▶ WHAT TO DO
Please quote exactly the lines below from the line containing "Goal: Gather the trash" to the line containing "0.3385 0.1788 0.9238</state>", both lines included, and nothing else.

▶ TASK MATERIAL
**********

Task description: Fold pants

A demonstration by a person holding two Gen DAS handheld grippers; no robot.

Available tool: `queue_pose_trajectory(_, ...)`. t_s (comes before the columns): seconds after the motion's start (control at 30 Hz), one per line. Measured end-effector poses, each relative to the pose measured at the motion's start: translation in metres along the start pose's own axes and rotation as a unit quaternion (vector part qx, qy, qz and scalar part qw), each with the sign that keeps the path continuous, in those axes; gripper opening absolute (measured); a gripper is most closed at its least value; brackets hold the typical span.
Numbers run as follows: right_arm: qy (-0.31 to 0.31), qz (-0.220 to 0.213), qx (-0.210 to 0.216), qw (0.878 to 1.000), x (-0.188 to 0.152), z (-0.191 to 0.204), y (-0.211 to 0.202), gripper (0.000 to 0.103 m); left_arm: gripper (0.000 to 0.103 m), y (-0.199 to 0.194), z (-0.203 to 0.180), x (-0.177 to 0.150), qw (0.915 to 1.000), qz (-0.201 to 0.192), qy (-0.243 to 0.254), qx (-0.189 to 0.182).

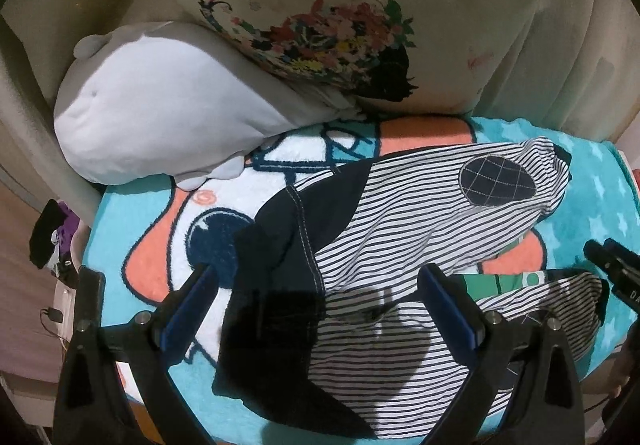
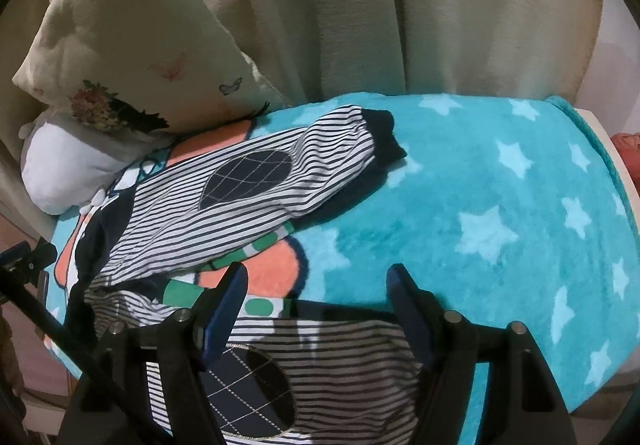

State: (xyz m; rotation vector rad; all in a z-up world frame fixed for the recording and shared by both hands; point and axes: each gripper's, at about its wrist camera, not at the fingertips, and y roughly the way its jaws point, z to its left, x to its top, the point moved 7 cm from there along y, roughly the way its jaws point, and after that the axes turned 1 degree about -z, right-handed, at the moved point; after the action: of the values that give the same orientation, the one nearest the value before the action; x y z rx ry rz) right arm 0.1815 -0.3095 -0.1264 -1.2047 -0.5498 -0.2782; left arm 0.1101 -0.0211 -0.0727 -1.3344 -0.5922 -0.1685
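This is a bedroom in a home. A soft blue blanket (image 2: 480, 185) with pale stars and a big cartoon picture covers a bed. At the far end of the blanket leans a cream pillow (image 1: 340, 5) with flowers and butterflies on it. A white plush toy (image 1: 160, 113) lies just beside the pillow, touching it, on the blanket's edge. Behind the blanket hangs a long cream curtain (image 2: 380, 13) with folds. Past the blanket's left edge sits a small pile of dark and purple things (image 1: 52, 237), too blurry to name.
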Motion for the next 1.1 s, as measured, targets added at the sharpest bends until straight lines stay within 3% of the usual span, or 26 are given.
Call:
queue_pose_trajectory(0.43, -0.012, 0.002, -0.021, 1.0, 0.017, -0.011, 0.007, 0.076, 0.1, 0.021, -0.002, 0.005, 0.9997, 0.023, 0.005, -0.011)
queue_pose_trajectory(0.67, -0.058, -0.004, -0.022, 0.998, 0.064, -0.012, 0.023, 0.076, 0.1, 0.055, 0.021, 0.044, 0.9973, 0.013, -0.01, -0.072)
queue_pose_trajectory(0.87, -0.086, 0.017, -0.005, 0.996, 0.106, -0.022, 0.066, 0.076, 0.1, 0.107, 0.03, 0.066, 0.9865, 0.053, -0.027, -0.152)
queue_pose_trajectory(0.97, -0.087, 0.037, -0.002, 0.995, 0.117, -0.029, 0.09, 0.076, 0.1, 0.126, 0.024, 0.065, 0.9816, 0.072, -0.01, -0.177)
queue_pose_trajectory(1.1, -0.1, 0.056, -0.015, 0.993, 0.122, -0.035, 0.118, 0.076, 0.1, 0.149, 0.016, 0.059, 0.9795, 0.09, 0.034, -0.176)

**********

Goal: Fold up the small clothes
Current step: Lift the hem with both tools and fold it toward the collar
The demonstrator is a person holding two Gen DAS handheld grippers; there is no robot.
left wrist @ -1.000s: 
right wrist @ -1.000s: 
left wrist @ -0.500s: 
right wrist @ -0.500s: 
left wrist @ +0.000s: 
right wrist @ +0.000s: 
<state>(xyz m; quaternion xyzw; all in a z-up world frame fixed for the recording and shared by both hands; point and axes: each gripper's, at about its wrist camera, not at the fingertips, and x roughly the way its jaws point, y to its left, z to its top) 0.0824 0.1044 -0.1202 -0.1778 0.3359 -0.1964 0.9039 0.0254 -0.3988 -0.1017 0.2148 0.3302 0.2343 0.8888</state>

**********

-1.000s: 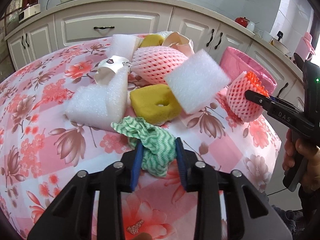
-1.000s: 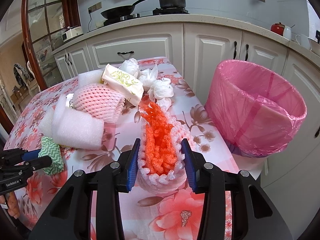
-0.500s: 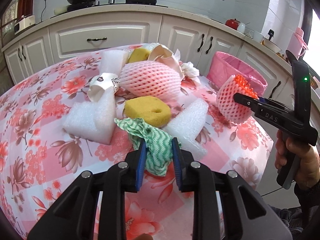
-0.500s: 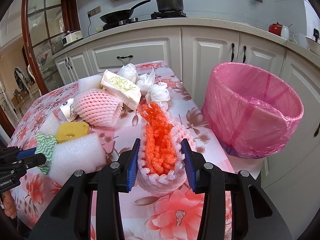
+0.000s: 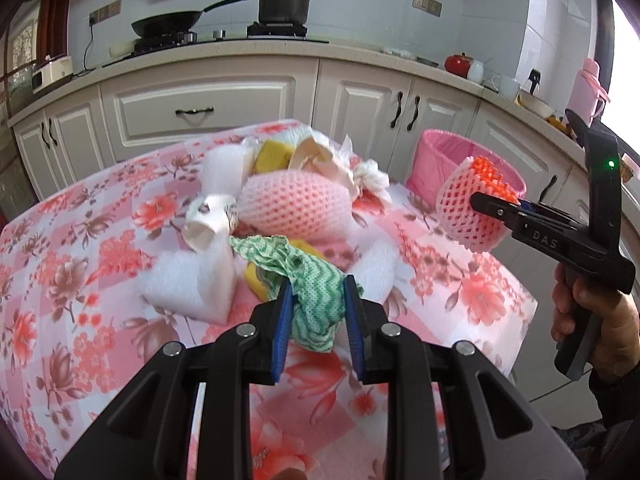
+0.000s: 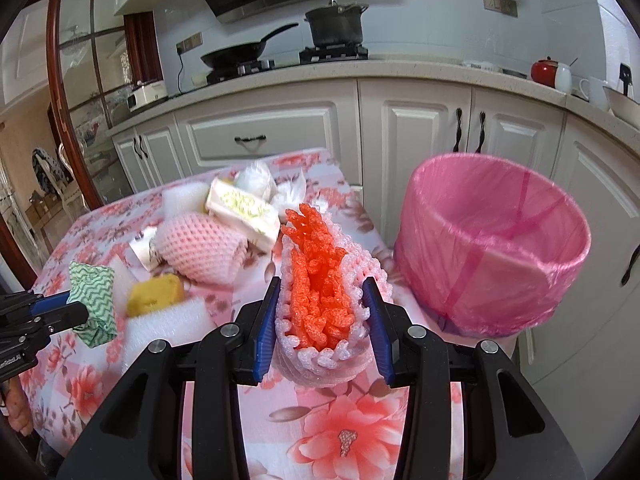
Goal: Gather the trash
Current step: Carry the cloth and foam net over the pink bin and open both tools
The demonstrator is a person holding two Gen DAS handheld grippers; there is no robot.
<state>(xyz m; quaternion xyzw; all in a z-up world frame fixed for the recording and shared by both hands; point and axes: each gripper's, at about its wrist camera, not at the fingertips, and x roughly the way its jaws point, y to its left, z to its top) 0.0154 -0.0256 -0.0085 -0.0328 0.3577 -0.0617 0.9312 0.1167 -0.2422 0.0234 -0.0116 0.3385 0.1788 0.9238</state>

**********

▶ COMPLETED TASK
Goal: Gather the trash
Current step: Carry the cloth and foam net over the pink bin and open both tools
The demonstrator is a person holding two Gen DAS handheld grippers; there is no robot.
<state>(xyz m; quaternion xyzw; all in a z-up world frame fixed for the recording and shared by both hands; point and axes: each gripper's, at about its wrist camera, not at the fingertips, and x roughly the way its jaws point, y to its left, z to its top) 0.0154 -0.0256 -0.0085 -0.0328 0.3577 -0.0617 0.9312 0.1167 -0.2422 0.0234 -0.0116 0.3385 0.1788 0.9238</state>

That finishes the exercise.